The Oklahoma House of Representatives passed the Save Women’s Sports Act in a party-line vote on Wednesday, a bill that would keep biological men from competing on female sports teams at public schools or universities.
The bill, which says athletic teams “designated for ‘females,’ ‘women’ or ‘girls’ shall not be open to students of the male sex,” aims to give women a chance at fair competition, state represenative Toni Hasenbeck told the Oklahoman.
“We don’t want to create a situation where we are failing to protect our females,” said Hasenbeck, who authored the bill. “Girls have a right to excel in their sport and compete for records on a national scale and compete for scholarships and universities.”

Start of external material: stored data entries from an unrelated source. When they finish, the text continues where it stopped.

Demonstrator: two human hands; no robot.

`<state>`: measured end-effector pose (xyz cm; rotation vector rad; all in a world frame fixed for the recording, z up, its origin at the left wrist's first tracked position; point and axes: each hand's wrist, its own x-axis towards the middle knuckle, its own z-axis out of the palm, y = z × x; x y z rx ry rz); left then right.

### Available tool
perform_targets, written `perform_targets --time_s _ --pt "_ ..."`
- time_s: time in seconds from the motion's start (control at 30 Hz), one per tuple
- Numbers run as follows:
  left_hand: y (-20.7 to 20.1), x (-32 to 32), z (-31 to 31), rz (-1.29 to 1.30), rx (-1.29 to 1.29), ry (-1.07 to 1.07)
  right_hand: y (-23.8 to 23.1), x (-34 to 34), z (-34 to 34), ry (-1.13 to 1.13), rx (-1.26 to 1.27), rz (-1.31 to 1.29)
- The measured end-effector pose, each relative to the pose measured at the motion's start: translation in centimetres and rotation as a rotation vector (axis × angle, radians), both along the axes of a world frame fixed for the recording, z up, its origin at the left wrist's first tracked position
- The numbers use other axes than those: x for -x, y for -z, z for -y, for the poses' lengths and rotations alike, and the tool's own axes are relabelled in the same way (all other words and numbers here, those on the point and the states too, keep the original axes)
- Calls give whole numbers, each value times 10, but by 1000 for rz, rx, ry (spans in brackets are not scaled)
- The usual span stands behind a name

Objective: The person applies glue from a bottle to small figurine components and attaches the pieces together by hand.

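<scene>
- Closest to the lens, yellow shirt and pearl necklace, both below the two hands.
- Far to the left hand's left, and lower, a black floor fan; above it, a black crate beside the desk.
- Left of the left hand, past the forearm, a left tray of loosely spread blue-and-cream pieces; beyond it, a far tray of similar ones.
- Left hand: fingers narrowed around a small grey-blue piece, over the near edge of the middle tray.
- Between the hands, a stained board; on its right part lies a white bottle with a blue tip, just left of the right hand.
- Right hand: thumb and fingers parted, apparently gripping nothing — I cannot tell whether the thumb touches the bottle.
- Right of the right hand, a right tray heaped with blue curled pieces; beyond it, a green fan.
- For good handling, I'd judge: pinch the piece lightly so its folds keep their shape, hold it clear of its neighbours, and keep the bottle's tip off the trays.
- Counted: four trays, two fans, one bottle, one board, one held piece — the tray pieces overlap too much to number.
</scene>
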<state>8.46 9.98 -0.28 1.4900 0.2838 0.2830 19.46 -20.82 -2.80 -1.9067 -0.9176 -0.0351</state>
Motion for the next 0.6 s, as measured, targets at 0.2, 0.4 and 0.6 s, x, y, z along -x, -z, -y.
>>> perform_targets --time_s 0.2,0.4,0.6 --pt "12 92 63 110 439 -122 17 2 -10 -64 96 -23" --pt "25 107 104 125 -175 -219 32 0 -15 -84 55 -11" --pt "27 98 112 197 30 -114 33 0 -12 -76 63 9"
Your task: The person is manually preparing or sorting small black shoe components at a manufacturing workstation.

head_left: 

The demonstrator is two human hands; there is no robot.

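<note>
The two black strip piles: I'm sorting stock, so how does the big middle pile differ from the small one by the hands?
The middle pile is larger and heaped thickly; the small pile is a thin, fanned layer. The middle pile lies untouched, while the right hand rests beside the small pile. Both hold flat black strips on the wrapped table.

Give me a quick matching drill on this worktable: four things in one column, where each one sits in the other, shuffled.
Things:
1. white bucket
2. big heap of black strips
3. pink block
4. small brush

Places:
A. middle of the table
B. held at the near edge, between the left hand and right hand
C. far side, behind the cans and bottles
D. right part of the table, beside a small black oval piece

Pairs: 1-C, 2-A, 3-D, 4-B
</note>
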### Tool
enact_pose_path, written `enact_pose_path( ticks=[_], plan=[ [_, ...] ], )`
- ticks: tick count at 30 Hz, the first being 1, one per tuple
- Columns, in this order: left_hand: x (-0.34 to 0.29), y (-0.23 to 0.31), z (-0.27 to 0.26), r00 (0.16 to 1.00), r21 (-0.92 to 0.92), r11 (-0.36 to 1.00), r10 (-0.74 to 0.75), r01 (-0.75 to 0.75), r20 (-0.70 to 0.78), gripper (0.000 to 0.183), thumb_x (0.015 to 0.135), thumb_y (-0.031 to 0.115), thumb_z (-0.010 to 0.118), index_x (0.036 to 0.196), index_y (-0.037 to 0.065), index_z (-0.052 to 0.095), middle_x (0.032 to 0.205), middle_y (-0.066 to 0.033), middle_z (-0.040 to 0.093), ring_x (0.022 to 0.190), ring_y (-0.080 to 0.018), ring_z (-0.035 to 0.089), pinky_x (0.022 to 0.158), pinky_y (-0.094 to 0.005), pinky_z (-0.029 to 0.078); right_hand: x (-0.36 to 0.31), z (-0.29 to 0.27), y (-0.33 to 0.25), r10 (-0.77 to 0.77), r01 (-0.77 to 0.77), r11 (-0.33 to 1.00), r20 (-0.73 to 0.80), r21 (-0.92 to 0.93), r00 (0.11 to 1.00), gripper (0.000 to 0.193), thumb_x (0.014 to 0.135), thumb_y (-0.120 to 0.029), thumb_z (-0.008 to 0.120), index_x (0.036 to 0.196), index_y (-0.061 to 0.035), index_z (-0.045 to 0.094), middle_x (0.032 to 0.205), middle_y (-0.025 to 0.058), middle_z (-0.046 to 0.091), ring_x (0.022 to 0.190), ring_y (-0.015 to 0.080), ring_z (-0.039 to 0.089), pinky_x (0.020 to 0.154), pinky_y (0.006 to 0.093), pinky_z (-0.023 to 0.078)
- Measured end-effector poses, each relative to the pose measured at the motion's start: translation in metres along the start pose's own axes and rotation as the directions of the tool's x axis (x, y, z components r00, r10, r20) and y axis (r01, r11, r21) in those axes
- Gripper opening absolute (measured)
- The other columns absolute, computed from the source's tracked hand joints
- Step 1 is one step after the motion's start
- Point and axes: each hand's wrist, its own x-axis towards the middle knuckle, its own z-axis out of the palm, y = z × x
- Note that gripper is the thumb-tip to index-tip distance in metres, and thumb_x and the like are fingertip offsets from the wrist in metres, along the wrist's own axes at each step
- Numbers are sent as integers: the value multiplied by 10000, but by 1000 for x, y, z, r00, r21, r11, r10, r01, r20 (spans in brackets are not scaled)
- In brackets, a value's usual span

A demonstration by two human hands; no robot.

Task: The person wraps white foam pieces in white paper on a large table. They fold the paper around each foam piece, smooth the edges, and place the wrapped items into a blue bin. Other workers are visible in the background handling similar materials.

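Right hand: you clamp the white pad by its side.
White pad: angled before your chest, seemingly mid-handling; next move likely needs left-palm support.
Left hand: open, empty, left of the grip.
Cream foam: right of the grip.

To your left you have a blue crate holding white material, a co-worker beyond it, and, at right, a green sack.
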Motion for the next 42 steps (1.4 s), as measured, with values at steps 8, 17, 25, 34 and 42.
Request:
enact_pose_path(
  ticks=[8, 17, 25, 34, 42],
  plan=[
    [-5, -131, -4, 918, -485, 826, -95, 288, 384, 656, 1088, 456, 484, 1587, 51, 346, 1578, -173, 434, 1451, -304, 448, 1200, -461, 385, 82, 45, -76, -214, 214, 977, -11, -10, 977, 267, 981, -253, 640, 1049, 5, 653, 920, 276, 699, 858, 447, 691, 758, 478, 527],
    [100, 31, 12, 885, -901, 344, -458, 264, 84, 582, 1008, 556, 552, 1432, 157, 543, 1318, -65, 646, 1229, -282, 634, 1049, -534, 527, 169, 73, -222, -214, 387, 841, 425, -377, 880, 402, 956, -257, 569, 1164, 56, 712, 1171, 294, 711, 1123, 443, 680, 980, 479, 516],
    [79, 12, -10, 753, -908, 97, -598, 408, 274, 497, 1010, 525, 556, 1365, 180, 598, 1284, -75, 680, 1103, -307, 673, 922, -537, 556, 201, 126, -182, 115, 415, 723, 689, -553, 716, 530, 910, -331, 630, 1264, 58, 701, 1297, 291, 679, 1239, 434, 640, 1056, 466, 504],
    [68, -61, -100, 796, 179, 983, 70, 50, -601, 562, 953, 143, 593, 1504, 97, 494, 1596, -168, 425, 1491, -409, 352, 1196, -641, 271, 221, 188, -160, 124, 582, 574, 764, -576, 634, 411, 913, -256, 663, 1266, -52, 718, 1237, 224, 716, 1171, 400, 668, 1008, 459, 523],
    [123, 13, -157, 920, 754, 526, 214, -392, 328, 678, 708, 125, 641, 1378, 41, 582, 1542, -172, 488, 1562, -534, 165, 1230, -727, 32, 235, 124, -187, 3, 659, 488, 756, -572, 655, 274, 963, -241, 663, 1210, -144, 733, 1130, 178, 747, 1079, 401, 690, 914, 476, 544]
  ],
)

The bill, which passed in a 79 to 18 vote, would also require parents or legal guardians to sign an affidavit attesting to their child’s biological sex before the beginning of each school year in order to compete on a school athletic team. Students who are 18 or older would be required to sign the affidavit themselves.
It now heads to the state Senate for consideration.

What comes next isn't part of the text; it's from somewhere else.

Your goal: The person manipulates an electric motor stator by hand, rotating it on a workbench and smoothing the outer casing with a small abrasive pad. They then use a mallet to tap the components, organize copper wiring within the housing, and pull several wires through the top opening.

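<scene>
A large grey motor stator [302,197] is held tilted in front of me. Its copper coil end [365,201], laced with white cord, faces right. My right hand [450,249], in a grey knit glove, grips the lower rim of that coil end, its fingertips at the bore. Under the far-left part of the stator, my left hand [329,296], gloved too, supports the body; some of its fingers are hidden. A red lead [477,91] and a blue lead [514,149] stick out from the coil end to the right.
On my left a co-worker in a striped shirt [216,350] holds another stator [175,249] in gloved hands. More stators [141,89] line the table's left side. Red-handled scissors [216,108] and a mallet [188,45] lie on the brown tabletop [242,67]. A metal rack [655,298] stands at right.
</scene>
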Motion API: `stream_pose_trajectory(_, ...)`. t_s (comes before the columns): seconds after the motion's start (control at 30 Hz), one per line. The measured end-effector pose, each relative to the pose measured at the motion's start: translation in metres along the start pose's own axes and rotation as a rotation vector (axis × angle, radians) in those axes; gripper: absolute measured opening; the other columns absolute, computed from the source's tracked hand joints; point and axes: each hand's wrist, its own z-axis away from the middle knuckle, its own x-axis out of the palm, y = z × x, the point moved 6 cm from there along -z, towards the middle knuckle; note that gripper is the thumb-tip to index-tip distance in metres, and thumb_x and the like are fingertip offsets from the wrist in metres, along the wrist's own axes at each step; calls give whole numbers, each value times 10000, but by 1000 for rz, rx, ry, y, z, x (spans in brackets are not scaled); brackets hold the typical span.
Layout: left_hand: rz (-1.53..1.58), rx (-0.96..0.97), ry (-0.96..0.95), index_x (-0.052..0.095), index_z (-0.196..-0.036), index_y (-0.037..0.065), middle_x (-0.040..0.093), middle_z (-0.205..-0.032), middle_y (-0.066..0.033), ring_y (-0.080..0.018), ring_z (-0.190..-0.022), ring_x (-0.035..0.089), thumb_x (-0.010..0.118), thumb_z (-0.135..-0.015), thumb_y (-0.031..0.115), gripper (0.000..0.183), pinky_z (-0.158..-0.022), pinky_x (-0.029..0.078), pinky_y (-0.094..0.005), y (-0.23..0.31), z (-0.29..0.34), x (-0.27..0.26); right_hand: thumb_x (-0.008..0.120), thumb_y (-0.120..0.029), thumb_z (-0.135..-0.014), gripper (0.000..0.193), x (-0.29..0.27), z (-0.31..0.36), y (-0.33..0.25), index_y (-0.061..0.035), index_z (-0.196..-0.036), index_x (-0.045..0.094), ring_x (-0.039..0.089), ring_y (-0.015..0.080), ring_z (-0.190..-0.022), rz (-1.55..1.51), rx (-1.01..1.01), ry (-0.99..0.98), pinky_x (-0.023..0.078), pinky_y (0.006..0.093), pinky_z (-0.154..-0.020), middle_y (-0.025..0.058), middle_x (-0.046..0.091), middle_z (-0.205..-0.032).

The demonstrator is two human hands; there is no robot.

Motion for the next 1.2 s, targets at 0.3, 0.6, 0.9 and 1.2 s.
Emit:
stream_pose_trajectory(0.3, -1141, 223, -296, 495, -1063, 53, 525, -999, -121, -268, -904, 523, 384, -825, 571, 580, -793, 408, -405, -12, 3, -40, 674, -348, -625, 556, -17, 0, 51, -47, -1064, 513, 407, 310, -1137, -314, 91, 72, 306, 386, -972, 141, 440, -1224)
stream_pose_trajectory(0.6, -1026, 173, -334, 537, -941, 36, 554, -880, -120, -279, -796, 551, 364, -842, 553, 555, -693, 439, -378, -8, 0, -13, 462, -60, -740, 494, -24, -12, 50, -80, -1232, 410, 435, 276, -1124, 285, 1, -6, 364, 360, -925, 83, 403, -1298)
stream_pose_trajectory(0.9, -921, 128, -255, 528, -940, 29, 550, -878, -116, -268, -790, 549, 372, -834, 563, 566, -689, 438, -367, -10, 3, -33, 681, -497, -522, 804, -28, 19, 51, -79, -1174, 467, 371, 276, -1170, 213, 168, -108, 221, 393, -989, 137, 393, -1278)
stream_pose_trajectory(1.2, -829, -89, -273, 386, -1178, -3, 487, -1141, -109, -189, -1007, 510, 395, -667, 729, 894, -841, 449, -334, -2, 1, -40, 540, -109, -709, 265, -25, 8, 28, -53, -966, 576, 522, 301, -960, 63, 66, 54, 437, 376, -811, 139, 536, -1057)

Eleven other Republican-led states have passed similar legislation barring transgender athletes for competing in women’s sports, including Ohio, Iowa, and South Dakota.
The bill’s passage comes one day after Utah’s Republican governor, Spencer Cox, vetoed a a similar bill. Indiana’s Republican governor, Eric Holcomb, vetoed similar legislation one day earlier.

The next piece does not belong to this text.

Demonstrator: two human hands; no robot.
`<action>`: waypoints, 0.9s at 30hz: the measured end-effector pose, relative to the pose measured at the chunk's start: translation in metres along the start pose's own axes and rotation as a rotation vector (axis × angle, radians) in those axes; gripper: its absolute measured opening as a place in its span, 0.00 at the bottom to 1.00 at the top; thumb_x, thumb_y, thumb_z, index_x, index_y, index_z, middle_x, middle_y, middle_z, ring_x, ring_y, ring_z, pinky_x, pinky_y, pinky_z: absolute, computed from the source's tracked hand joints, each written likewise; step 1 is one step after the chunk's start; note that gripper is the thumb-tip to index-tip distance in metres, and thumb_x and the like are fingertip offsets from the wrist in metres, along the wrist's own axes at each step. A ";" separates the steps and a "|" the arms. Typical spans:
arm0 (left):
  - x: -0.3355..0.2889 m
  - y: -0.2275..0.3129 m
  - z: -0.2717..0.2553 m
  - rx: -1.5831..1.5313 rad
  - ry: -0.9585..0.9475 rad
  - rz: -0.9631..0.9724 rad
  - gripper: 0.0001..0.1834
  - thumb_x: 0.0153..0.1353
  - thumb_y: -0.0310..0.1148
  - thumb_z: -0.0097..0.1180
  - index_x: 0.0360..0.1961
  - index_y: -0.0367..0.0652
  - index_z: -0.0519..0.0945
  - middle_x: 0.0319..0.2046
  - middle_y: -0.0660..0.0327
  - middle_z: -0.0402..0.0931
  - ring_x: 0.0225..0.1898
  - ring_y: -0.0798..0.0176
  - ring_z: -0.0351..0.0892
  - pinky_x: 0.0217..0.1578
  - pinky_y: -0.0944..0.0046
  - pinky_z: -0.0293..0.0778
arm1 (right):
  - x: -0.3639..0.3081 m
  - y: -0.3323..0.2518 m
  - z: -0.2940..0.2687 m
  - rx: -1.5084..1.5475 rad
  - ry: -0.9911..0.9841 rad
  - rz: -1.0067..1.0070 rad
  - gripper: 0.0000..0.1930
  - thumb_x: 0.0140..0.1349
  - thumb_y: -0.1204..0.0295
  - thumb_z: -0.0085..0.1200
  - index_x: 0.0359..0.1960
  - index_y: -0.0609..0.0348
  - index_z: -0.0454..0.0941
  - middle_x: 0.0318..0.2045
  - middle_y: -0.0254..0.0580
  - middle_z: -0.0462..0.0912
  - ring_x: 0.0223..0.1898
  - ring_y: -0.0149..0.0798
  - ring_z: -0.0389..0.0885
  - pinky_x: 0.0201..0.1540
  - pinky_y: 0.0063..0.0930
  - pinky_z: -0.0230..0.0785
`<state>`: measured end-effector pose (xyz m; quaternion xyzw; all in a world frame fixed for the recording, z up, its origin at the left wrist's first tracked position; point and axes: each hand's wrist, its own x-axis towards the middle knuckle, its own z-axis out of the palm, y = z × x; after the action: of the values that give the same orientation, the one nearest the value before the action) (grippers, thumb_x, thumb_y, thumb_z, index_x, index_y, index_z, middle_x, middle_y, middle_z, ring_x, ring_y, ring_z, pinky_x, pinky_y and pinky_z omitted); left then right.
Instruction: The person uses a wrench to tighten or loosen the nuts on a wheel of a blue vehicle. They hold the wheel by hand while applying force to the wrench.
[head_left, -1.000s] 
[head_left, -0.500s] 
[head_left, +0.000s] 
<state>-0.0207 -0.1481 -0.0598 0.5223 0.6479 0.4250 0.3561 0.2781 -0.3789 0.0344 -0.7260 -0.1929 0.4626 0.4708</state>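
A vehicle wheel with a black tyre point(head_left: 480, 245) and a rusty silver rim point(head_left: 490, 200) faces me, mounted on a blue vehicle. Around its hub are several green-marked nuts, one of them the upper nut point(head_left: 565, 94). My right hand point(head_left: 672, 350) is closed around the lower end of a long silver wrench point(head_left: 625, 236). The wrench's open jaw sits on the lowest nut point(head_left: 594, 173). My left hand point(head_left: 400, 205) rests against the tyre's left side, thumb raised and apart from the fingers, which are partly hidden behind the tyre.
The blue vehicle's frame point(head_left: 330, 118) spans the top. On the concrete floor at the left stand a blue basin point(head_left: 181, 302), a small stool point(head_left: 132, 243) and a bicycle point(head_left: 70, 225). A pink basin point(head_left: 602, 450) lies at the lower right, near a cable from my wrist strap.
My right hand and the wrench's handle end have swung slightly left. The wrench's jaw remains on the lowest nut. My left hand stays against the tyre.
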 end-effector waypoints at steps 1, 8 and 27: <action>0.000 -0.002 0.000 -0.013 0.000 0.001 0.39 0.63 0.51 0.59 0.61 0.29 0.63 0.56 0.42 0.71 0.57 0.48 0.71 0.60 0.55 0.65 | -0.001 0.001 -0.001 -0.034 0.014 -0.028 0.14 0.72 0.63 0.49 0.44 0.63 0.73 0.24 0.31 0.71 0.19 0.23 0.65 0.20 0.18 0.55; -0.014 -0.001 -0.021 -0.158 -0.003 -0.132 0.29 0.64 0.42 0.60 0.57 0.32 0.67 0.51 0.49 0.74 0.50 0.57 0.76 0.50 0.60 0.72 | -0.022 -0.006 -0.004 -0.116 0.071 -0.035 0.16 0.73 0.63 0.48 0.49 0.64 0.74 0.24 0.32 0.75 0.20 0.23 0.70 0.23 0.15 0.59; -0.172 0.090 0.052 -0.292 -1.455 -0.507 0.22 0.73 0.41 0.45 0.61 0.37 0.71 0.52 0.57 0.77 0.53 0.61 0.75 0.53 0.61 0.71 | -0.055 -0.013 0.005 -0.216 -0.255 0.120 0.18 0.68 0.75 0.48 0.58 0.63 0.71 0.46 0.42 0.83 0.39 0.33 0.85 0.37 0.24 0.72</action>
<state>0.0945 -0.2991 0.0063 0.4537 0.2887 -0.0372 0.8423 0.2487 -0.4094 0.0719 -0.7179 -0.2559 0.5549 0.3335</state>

In expressing his concerns about the bill to Utah Senate president Stuart Adams and House speaker Brad Wilson, Cox noted that just four students out of around 75,000 school athletes in Utah are transgender.
“Four kids and only one of them playing girls sports. That’s what all of this is about. Four kids who aren’t dominating or winning trophies or taking scholarships,” Cox wrote.
The governor wrote that “all the research shows that even a little acceptance and connection” can reduce chances that the children in question will experience suicidal ideation.
“If a veto override occurs, I hope we can work to find ways to show these four kids that we love them and they have a place in our state,” Cox added.
Holcomb explained his own veto in a letter, writing that “not a single case of a male seeking to participate on a female team has completed the process established by” the Indiana High School Athletics Association under its “now decade-old policy.”
Both governors raised concerns that their state’s respective bill could face legal challenges.
Many Republican legislators have sought to preserve fairness in women’s sports, particularly as a transgender UPenn swimmer garnered extensive media attention this season for dominating on the women’s swim circuit despite being biologically male. The swimmer, Lia Thomas, ultimately won the women’s NCAA 500-yard freestyle last week and tied for fifth place in the 200-yard freestyle. Thomas came up short in the 100-yard freestyle, taking eighth place.